• [ASSIGNMENT]: Leave the pictures out. Retype exactly the lines below from the one containing "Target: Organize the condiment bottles" through the one containing "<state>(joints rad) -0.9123", and no others.

• [EXCERPTED RECORDS]:

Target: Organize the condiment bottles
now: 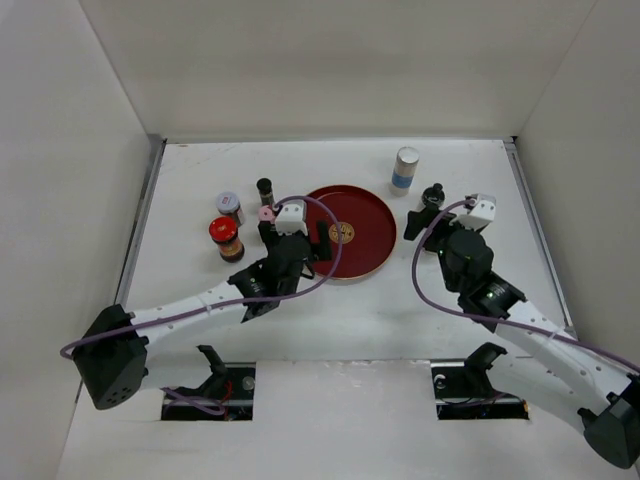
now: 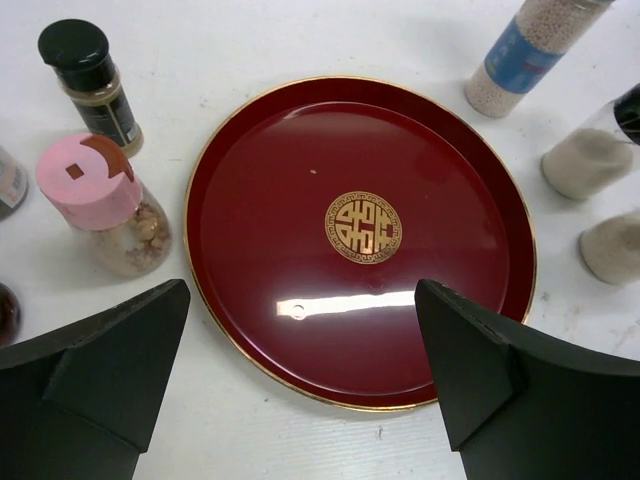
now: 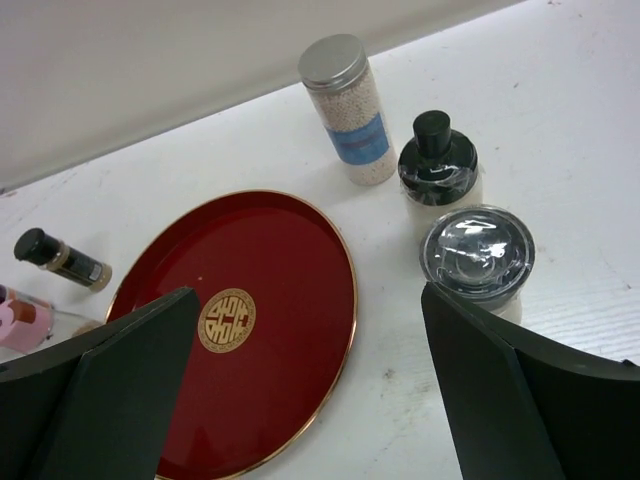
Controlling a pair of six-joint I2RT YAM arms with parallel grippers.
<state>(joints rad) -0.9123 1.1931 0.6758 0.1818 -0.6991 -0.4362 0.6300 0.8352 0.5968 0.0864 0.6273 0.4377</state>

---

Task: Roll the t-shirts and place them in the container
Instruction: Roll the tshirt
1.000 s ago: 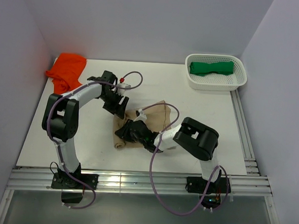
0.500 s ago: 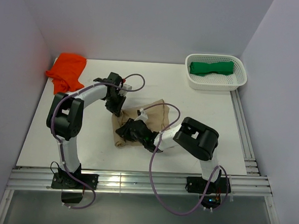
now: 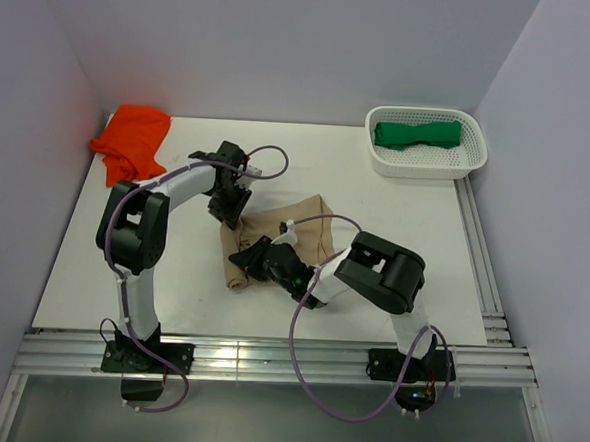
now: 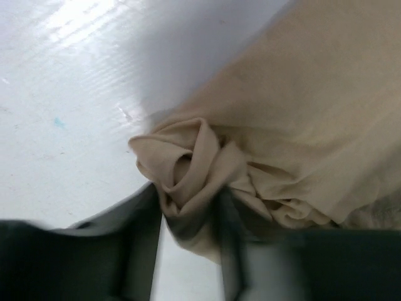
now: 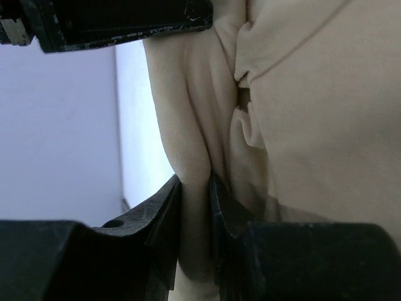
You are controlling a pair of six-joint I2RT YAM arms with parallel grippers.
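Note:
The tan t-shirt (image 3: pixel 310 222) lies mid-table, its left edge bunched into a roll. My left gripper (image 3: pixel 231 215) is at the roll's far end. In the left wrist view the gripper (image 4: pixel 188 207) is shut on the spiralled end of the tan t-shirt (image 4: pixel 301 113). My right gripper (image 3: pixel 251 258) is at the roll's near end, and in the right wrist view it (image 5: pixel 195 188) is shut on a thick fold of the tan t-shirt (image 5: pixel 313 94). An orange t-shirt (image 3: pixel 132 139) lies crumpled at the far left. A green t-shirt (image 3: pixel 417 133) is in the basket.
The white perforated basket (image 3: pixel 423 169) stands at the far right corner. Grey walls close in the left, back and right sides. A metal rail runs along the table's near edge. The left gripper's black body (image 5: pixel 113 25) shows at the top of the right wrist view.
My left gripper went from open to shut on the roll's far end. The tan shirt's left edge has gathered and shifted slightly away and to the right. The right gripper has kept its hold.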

• [EXPECTED OUTPUT]:
Target: Organize the condiment bottles
now: 
now: 
now: 
Controlling a pair of six-joint I2RT YAM arms with parallel grippers.
<state>(joints rad) -0.9123 1.1931 0.6758 0.1818 -0.6991 -0.4362 0.6300 0.8352 0.5968 0.0864 0.6273 0.4377</state>

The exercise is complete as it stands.